Professional visits have separate handling, and professionals are encouraged to visit during normal business hours when possible. Same-day in-person or Webex visits may require direct coordination with the front desk or visitation staff. First-time professional account users should ensure confidential professional status is properly in place; otherwise, visits may be recorded. This is a major risk for attorneys, investigators, evaluators, and other professionals who assume the system automatically knows their status.
IX. El Paso County Court Records, Dockets & Case Follow-Up
El Paso County court matters are handled through Colorado’s 4th Judicial District. The El Paso County Judicial Building is located at 270 S. Tejon Street in Colorado Springs. The Colorado Judicial Branch provides El Paso County docket search access, records request guidance, transcript request guidance, online payments, virtual courtroom resources, bond hearing schedules, and court contact information.
The jail roster and the court docket serve different purposes. The jail roster shows custody-related information controlled by the Sheriff’s Office. The court docket shows case activity controlled by the court. A person can appear in custody before the docket is updated. A court case can continue after the person is released. A bond condition can exist even after the person leaves jail. A protection order can remain in effect until final disposition or longer depending on the case.
For records requests, the Colorado Judicial Branch El Paso County page identifies records request forms and an online records request option. Records may also be requested in Room S101 of the courthouse. Some records may require fees, redaction, identity verification, statutory review, or restricted access. Juvenile, sealed, mental-health, victim-protected, and confidential records may not be available like ordinary docket entries.
- Use EPSO inmate search to confirm current jail custody.
- Use EPSO inmate services for mail, funds, property, visitation, and bond-office rules.
- Use Colorado Judicial Branch El Paso County docket search for court dates and case movement.
- Use court records request procedures for official case documents and transcripts.
- Use licensed counsel for bond strategy, release conditions, protection orders, plea consequences, and record-sealing questions.

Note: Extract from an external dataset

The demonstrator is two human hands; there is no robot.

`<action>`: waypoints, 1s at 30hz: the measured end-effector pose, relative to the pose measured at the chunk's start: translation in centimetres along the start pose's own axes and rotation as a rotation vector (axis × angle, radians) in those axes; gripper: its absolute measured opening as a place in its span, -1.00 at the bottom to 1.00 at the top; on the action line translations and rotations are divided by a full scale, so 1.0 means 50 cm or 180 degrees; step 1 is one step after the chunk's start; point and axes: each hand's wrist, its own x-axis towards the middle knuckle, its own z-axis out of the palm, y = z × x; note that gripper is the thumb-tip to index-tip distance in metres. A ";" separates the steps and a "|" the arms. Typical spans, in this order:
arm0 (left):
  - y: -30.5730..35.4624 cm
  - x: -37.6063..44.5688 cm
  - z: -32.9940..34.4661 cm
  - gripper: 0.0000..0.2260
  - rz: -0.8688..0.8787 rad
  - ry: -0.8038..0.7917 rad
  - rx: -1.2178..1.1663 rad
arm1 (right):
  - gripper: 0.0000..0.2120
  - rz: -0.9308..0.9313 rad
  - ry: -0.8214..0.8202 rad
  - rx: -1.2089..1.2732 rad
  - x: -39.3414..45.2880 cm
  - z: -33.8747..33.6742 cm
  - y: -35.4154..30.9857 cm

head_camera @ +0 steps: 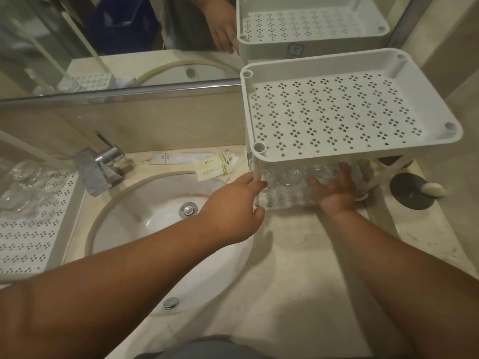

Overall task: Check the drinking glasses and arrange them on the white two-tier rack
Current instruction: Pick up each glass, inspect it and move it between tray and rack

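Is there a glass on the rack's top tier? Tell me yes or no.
No: the top tier shows only its bare perforated floor, while the glasses sit on the lower tier, where the right hand reaches.

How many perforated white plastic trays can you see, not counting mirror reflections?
3: the empty top tier of the rack, its lower tier holding clear glasses, and a separate tray left of the sink. Others may be hidden.
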 end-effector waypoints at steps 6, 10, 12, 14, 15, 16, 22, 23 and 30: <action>-0.005 -0.003 0.001 -0.49 0.0016 -0.0041 -0.0040 | -0.15 0.0014 -0.0064 -0.0089 0.001 -0.004 -0.005; -0.011 -0.004 0.001 -0.49 0.0035 -0.0096 -0.0082 | -0.15 0.0189 -0.0185 0.0231 -0.001 -0.002 -0.007; -0.017 -0.004 0.001 -0.48 0.0052 -0.0128 -0.0110 | -0.21 0.0232 -0.0172 0.0500 -0.001 0.000 -0.006; -0.024 -0.007 0.002 -0.48 0.0064 -0.0170 -0.0124 | -0.22 0.0265 -0.0274 0.0666 -0.009 -0.002 -0.005; -0.028 -0.011 0.004 -0.48 0.0053 -0.0204 -0.0141 | -0.22 0.0276 -0.0307 0.0801 -0.017 -0.002 -0.004; -0.033 -0.016 0.005 -0.47 0.0029 -0.0239 -0.0166 | -0.22 0.0281 -0.0281 0.1016 -0.026 -0.002 -0.004; -0.090 -0.074 0.033 -0.50 -0.0311 -0.0014 -0.0553 | -0.28 0.0139 0.0158 0.1419 -0.144 -0.010 -0.039; -0.103 -0.091 0.039 -0.51 -0.0398 0.0036 -0.0704 | -0.30 0.0021 0.0222 0.1341 -0.172 -0.009 -0.044; -0.213 -0.212 0.046 -0.57 -0.0654 0.0491 -0.1292 | -0.42 -0.0563 -0.0062 0.0909 -0.349 0.030 -0.060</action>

X. Legal Counsel & Visitor Precedents: Crucial Tips
⚠️ Security Delays
Do not bring pocketknives, vape devices, pepper spray, loose pills, tools, bags, suspicious electronics, or unnecessary property to the jail. A normal personal item can become a security delay at CJC.
💸 Bail Processing
Before paying, ask whether the bond is cash-only, surety-eligible, or blocked by another hold. One paid bond does not release a person if a separate court order or warrant remains active.
👔 Dress Code
Video visitation still has a dress code. Hoodies, revealing tops, loungewear, ripped clothing, hats, bandanas, or face-covering items can cause denial even when the visit is online.
📦 Books & Mail
Personal mail goes to the Jonesboro scanning vendor, but legal mail and approved books go to the Colorado Springs jail address. Mixing these addresses is a fast path to rejection.
XI. Facility Jurisdiction Map
The El Paso County Jail / Criminal Justice Center is located at 2739 East Las Vegas Street in Colorado Springs. Visitors should confirm whether they need the jail, Sheriff’s Office, courthouse, transaction window, court records office, or professional visitation route before driving. The jail, court, and Sheriff’s Office are not the same address.